There are a lot of reasons Harley dominates the US police motor market: availability of local dealers, a buy-US mentality, comfort for all-day riding, and more. But in my opinion the main driver is budgetary. Often, HD will lease fully outfitted bikes to departments for ridiculously low dollars. Then, after the lease is up, the departments have the option of buying the used bike at below-market levels. For many departments, often cash-strapped, this makes good financial sense.
That being said, I have certainly started seeing other brands making in-roads. I've personally seen motor officers on BMWs (K1600s and R1200RT-P), Kawasakis (Concours 14), Victorys (RIP), and even an Indian. Harley is perceived, rightly or wrongly, as struggling these days, and that's causing their competitors to pounce.

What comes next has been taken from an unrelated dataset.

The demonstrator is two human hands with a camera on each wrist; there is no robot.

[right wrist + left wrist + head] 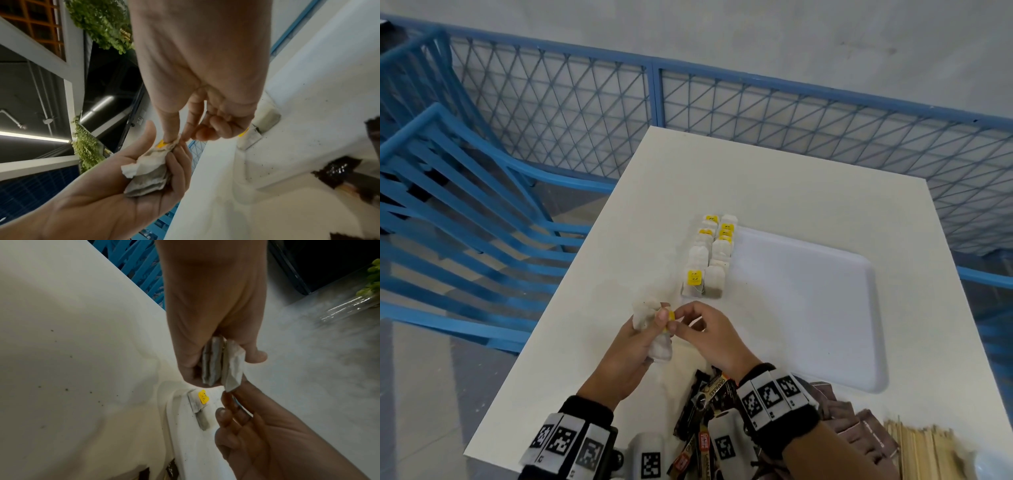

Based on my experience in both the motorcycle and police worlds, these are the reasons why I feel a bike like the DL650 makes great sense as a motor unit:
Yes, I've seen the YouTube videos of gymkhana competitors, often motor officers, tossing 900-lb. cruisers around like they're trials bikes. But for the average motor officer, a smaller, lighter bike is going to be better-suited for daily use, especially if the environment is at all urban. Sometimes even lane-splitting on a fully-dressed HD is a non-starter.
2. Long-term cost
I think it could be argued that the up-front cost of something like a V-Strom could be made up over the long haul in savings from reduced maintenance, fuel, and repair costs.
3. Motorcycle gangs
No, not the 1%ers -- I'm talking about the dramatic increase in large groups of riders that hide their plates and that drive like idiots through a community. Most of these are on dirt bikes or sport bikes (and sometimes ATVs), and they frequently take off as soon as the police show up in their squad cars. Between the mix of restrictive pursuit policies and the fact that any halfway competent rider can usually outrun a 4-wheeled vehicle, they're rarely caught. Having more versatile bikes in a motor unit increase the chances of chasing these riders down and curtailing some of their behaviors. Cleveland OH had such a problem with it they added some KLRs to their motor fleet.
If it's a good day to wash the bike, it's a better day to ride the bike.